Abstract

Hysteresis loops to 1200 Oe (95 kA∙m−1) are measured between 295 and 105 K for two deep-sea basalts (DSDP, legs 34 and 37) containing large (~200 μm) unexsolved titanomagnetite grains. The Curie points, electron microprobe analyses, and saturation magnetizations of the magnetic grains are the same as for synthetic titanomagnetite (xFe2TiO4∙(1 −x)Fe3O4) with x = 0.6.As temperature is lowered from 295 to 190 K, coercive force Hc slowly rises from ~40 to ~95 Oe (3.2 to 7.6 kA∙m−1) approximately in proportion to the rise in the magnetostriction constant λ. Presumably, Hc is controlled by λ through internal stresses impeding domain wall motion.

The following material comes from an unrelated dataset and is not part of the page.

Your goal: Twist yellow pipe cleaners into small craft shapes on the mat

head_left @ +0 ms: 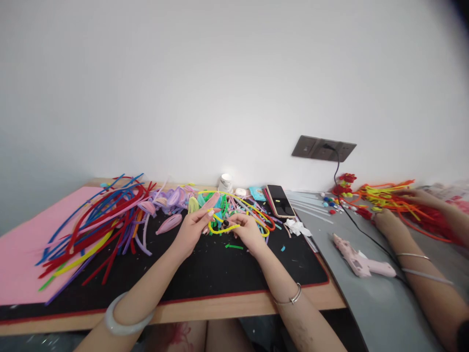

As expected of multidomain grains, the ratio of saturation remanence to saturation magnetization (in 1200 Oe (95 kA∙m−1) cycles) jR/jS rises approximately in proportion to Hc with a constant of proportionality consistent with titanomagnetite (x = 0.6).As temperature is lowered from 190 to 120 K, Hc rises rapidly to ~400 Oe (32 kA∙m−1) as a roughly linear function of the magnetocrystalline anisotropy constant K1. Perhaps Hc is now controlled by K1 through non-magnetic inclusions impeding domain wall motion.As temperature is lowered from 120 to 105 K, Hc rises even more rapidly to ~600 Oe (48 kA∙m−1). The control over Hc seems to have changed again, though most of the titanomagnetite is in grains large enough to still likely contain a few domains. The ratio jR/jS reaches 0.7 by 105 K and appears to be saturating towards the theoretical limit of 0.83.